— The problem —
Among the records below, find each line that includes the string "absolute" and copy it.

BEGIN Data excerpts

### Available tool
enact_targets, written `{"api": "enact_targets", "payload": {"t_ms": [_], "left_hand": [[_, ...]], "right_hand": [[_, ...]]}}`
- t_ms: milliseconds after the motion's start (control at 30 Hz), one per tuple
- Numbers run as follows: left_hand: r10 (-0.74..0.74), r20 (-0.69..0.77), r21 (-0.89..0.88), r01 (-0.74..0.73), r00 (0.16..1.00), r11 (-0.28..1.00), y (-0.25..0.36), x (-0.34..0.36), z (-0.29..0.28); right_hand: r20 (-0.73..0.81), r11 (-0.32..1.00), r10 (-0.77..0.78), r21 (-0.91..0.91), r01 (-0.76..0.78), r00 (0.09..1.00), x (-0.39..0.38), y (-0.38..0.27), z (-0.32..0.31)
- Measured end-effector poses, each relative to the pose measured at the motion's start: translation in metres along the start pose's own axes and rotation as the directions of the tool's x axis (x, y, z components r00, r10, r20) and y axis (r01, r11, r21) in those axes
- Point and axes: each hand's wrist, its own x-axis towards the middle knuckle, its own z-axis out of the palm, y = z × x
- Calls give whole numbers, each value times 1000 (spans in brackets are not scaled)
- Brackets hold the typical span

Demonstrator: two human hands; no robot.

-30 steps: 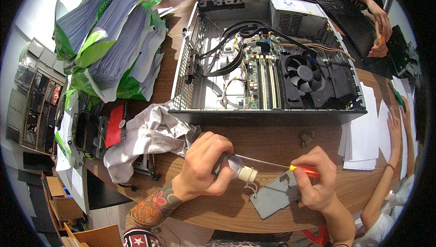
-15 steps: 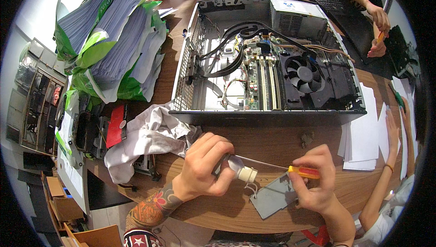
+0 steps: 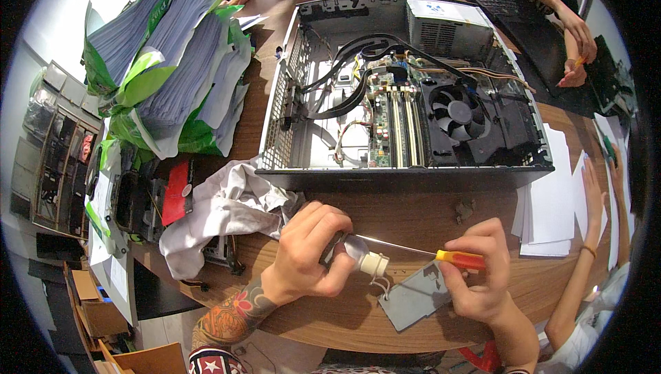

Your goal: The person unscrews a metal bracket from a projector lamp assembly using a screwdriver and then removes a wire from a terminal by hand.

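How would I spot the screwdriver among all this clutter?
Start at the open computer case on the wooden table. Just below it, the right hand grips the screwdriver: the only thing there with an orange-and-yellow handle and thin metal shaft.

Left hand (image 3: 310, 247): curling into a fist, fingers wrapping tight, knuckles facing up.
Left forearm (image 3: 231, 319): coming in from the lower left, tattooed, angling up to the right.
Right hand (image 3: 478, 281): closing in a pinch, fingertips (image 3: 451, 271) pointing left.
Right forearm (image 3: 516, 346): rising from the lower edge.
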Motion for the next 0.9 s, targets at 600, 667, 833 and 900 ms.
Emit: {"api": "enact_targets", "payload": {"t_ms": [600,667,833,900], "left_hand": [[17,-30,-10,-17,999,1000,1,3,1],[17,-15,11,-17,1000,1000,1,3,0],[21,-15,14,-21,1000,1000,0,3,2],[18,-13,18,-17,1000,1000,0,3,1]], "right_hand": [[58,994,96,49,-99,994,-1,-3,-3],[8,998,49,47,-49,999,3,-2,-1],[32,991,124,44,-125,992,-4,2,-1],[50,999,32,42,-34,998,-2,2,-1]]}}
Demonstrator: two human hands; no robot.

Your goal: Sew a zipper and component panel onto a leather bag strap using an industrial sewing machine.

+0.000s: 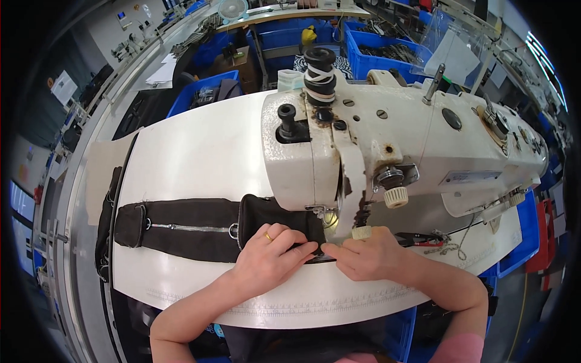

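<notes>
A black fabric piece with zips point(193, 215) lies across the white table of a sewing machine point(417, 127). Its right end is under the machine's head, near the needle area, which is mostly hidden. My left hand point(272, 254), with a ring on one finger, presses on this end, its thumb and fingers closed on the cloth. Close by on the right, my right hand point(369, 254) has curled fingers, with the fingertips pinching the fabric's edge beside the presser foot. The two hands' fingertips nearly meet. A silver zip point(190, 228) with rings runs along the left part of the fabric.
Red-handled snips point(417, 239) and a thin chain point(448, 247) lie right of my right hand. More black pieces point(108, 224) hang at the table's left edge. Blue bins point(381, 63) with dark parts stand behind the machine. A small fan point(233, 9) stands at the back.
</notes>
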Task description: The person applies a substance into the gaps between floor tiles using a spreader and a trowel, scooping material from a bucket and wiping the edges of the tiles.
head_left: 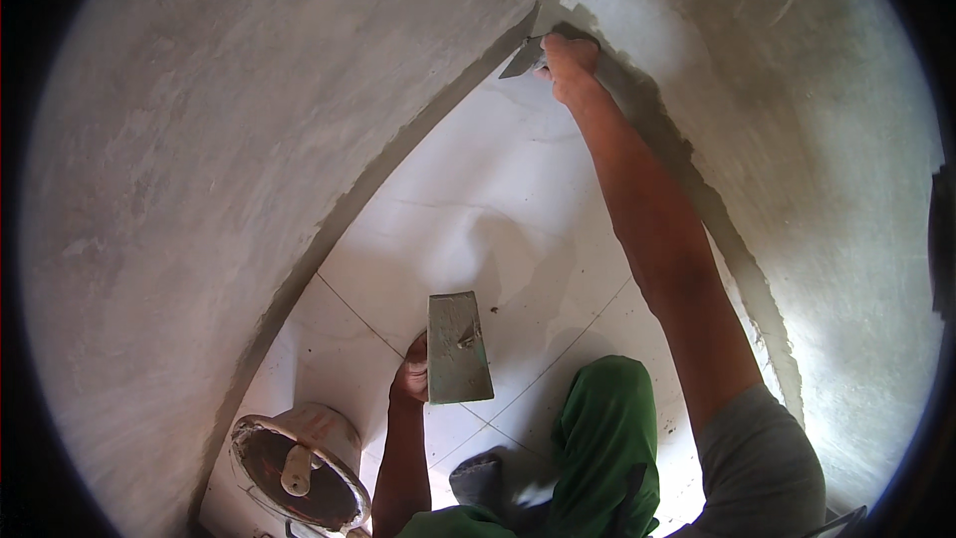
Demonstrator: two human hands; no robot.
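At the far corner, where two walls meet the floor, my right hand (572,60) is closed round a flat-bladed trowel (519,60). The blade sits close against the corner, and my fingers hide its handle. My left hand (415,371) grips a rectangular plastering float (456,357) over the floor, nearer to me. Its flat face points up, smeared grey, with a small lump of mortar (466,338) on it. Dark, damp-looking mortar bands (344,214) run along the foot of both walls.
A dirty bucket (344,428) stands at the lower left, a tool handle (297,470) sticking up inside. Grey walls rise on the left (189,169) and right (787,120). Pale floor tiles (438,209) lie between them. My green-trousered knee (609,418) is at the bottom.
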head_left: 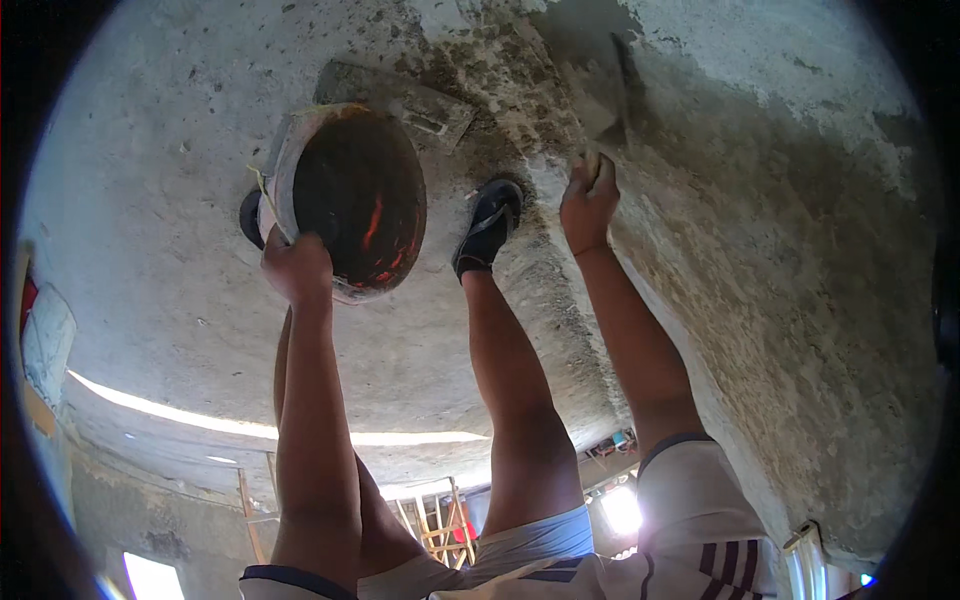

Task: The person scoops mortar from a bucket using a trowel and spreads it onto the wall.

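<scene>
My left hand is closed on the near left rim of a round bucket, beside its cord-like handle. The bucket leans toward me, dark inside with orange-red streaks. My right hand is closed around the handle of a trowel, mostly hidden by my fingers. The trowel's grey blade lies against the rough wall, by a darker, wet-looking patch. Its outline partly blends into the wall.
A flat rectangular plastering float lies on the concrete floor beyond the bucket. My sandalled foot stands between bucket and wall. Crumbled mortar runs along the wall's base. Wooden poles stand behind me.
</scene>
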`<state>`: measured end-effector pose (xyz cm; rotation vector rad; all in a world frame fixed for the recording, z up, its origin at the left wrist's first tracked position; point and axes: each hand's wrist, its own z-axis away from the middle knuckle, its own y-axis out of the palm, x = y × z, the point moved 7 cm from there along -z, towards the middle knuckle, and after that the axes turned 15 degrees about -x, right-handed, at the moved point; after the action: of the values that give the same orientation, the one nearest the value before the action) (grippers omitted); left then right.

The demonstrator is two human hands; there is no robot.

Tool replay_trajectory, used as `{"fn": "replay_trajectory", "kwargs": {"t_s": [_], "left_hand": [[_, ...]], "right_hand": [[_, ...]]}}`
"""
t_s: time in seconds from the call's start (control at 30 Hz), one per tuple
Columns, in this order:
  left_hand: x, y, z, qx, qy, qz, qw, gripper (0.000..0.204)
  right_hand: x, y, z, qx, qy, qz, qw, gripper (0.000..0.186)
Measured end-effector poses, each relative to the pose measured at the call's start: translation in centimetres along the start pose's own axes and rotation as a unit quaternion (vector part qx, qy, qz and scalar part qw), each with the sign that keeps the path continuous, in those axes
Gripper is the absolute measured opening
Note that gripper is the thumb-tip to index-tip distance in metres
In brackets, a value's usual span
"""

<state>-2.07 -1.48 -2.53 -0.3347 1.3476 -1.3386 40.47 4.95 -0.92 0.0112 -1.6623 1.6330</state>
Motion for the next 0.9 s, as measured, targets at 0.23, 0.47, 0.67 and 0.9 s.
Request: {"fn": "replay_trajectory", "kwargs": {"t_s": [0.23,0.47,0.67,0.9], "left_hand": [[0.1,0.3,0.0,-0.001,0.000,-0.041,0.999,0.038],[-0.4,0.1,0.0,0.005,0.016,-0.046,0.999,0.040],[0.2,0.1,-0.2,-0.001,-0.016,-0.042,0.999,0.038],[-0.4,0.9,0.2,-0.002,0.008,-0.040,0.999,0.038]], "right_hand": [[0.2,1.2,0.3,0.012,-0.070,0.042,0.997,0.032],[-2.5,1.6,-0.5,0.041,0.014,0.073,0.996,0.044],[-2.1,-0.3,1.1,-0.019,0.000,-0.019,1.000,0.038],[-4.6,3.3,-1.7,0.071,-0.041,0.189,0.979,0.045]]}}
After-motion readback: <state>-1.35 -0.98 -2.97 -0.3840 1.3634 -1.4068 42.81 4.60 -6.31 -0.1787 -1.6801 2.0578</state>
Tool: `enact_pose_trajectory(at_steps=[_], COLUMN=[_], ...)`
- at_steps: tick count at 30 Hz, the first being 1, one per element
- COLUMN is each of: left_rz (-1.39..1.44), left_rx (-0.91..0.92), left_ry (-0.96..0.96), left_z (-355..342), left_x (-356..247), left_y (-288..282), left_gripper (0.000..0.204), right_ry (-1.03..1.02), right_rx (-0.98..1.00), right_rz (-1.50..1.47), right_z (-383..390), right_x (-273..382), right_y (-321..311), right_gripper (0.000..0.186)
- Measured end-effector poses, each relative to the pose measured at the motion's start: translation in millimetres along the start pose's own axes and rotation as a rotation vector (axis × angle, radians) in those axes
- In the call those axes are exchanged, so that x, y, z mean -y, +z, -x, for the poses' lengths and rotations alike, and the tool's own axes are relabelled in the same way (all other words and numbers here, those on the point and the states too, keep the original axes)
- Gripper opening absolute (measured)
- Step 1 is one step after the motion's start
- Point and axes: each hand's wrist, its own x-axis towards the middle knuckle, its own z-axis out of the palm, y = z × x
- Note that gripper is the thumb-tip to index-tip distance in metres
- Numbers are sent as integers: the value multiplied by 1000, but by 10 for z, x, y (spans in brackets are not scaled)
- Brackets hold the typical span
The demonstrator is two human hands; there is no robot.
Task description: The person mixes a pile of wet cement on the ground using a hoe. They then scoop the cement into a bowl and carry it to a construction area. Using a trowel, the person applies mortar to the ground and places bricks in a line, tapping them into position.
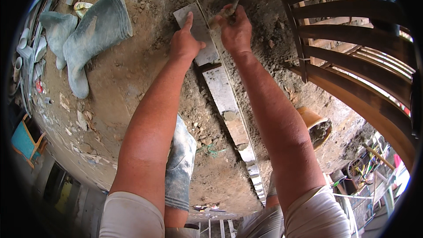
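A row of pale grey blocks (221,89) runs along the ground between my arms, with a taut string (198,1) along its right side. My left hand (187,41) rests on the far block (206,54), its index finger stretched out along the top and its thumb spread. Just right of the string, my right hand (236,31) is closed around the handle of what looks like a trowel (229,11). A broad dark blur beyond that hand seems to be its blade. Mortar patches (230,116) show between some nearer blocks.
Dusty rubber boots (94,31) lie at the far left. Dark slatted wooden furniture (352,31) stands close on the right. An orange-brown container (318,125) lies beside my right forearm. Loose soil surrounds the row, and a teal-and-wood object (27,139) is at the left edge.
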Motion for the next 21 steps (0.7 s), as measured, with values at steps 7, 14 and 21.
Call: enact_pose_trajectory(at_steps=[7, 14, 21], left_rz=[-29, -5, -1], left_rx=[-20, -34, -40], left_ry=[-2, 4, -11], left_z=[-14, -1, 8], left_x=[-60, -71, -57], left_y=[24, 22, 37], left_gripper=[102, 101, 101], right_ry=[-16, -47, -17], right_rx=[-3, -29, 16], right_rz=[-77, 65, -5], right_z=[-24, -52, 17], right_x=[-110, -154, -130], right_y=[33, 68, 4], right_gripper=[26, 21, 21])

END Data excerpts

— Task answer —
Gripper is the absolute measured opening
- Gripper opening absolute (measured)

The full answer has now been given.